◆ **Requirement**:
Please copy, character for character, each line from the beginning of the listing to the line containing "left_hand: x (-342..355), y", including both.

◆ **Recorded data**:
>>>

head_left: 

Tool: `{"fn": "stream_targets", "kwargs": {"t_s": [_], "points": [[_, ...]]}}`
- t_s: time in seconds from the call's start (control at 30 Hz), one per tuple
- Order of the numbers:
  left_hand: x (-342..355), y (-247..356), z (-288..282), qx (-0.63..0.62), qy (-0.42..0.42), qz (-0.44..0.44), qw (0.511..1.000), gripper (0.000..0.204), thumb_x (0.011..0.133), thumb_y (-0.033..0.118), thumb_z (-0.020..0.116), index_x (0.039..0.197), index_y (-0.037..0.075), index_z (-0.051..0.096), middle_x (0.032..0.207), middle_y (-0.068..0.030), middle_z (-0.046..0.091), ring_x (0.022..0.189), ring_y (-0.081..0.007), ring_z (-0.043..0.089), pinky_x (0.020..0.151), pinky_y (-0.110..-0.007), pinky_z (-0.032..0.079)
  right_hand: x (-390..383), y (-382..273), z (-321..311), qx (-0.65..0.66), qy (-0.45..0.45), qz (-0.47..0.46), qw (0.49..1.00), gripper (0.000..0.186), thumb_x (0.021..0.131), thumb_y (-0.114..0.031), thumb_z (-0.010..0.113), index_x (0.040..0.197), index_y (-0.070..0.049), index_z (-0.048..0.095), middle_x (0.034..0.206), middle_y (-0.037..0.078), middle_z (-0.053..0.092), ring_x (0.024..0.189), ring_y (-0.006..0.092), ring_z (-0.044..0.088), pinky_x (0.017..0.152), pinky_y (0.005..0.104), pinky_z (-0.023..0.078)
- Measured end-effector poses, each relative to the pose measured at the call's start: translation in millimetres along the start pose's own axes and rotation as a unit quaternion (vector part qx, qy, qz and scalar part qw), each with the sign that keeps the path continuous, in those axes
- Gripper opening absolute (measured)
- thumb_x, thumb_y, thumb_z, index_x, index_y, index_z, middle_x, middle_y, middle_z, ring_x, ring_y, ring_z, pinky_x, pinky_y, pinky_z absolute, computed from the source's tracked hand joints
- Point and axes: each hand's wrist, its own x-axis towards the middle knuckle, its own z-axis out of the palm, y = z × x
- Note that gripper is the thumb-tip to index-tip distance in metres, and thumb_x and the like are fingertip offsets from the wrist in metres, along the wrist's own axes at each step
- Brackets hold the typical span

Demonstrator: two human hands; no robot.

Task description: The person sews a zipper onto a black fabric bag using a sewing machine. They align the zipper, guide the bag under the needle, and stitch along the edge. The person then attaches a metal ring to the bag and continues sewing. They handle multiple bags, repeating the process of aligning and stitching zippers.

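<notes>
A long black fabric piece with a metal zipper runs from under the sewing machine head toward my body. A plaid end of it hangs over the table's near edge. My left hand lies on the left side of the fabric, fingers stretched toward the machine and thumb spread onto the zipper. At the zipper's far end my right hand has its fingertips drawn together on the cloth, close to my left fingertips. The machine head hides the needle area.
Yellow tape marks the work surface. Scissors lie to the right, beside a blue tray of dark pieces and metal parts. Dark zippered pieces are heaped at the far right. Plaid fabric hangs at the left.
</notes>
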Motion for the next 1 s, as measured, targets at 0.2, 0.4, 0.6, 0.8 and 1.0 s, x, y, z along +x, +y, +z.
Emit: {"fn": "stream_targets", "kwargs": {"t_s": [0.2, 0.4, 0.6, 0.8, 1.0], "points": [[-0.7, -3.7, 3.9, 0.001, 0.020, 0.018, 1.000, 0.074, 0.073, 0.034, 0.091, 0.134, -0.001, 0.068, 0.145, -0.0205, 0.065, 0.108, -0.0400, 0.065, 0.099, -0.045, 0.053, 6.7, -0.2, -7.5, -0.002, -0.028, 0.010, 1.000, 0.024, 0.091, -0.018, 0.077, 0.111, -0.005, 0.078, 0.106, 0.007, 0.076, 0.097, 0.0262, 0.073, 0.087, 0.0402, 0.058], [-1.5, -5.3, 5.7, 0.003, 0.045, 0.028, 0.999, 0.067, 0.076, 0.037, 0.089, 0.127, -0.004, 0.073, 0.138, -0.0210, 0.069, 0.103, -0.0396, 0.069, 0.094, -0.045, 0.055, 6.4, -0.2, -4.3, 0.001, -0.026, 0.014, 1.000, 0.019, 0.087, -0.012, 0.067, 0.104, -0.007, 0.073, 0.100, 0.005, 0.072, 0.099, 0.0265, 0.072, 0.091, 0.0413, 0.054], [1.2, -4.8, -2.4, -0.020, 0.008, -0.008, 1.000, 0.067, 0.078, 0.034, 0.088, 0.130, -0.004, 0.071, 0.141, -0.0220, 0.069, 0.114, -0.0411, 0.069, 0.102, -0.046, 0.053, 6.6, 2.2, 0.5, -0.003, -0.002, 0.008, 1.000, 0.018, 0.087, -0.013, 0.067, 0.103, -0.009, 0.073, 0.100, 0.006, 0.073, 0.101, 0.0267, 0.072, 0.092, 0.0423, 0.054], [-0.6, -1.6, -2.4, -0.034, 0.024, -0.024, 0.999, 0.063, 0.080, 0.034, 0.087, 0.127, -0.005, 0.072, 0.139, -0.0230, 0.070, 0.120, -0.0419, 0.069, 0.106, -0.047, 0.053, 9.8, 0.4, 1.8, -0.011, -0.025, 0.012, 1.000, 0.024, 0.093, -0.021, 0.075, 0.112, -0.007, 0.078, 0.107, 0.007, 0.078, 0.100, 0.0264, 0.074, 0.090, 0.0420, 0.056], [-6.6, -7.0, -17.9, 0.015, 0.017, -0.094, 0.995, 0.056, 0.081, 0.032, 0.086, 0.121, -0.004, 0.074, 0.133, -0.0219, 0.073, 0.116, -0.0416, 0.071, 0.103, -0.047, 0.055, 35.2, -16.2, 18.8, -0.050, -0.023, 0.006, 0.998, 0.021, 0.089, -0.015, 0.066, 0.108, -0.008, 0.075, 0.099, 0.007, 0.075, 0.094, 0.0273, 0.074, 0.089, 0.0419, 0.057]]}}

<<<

◆ **Result for this exercise**:
head_left: 

Tool: `{"fn": "stream_targets", "kwargs": {"t_s": [_], "points": [[_, ...]]}}`
- t_s: time in seconds from the call's start (control at 30 Hz), one per tuple
- Order of the numbers:
  left_hand: x (-342..355), y (-247..356), z (-288..282), qx (-0.63..0.62), qy (-0.42..0.42), qz (-0.44..0.44), qw (0.511..1.000), gripper (0.000..0.204), thumb_x (0.011..0.133), thumb_y (-0.033..0.118), thumb_z (-0.020..0.116), index_x (0.039..0.197), index_y (-0.037..0.075), index_z (-0.051..0.096), middle_x (0.032..0.207), middle_y (-0.068..0.030), middle_z (-0.046..0.091), ring_x (0.022..0.189), ring_y (-0.081..0.007), ring_z (-0.043..0.089), pinky_x (0.020..0.151), pinky_y (-0.110..-0.007), pinky_z (-0.032..0.079)

This is the complete output for the exercise.